• **TASK TO COMPLETE**: If a line below contains the string "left", return that line.

• **DATA**:
* * * *

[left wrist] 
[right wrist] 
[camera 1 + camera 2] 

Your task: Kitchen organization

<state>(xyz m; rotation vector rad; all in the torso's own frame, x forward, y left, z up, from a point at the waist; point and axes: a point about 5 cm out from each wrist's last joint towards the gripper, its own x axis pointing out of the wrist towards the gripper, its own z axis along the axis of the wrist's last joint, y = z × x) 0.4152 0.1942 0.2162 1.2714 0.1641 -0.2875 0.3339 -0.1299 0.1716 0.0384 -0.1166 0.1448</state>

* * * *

• **EXPECTED ANSWER**:
[left wrist] 
<state>(xyz m; rotation vector rad; all in the torso's own frame, x forward, y left, z up, from a point at the waist; point and axes: a point about 5 cm out from each wrist's last joint towards the gripper, its own x axis pointing out of the wrist towards the gripper, its own z axis along the axis of the wrist's last joint, y = z × x) 0.4152 0.1942 0.2162 1.2714 0.1641 -0.2875 0.3339 -0.1299 0.1716 0.0384 -0.1166 0.1448</state>

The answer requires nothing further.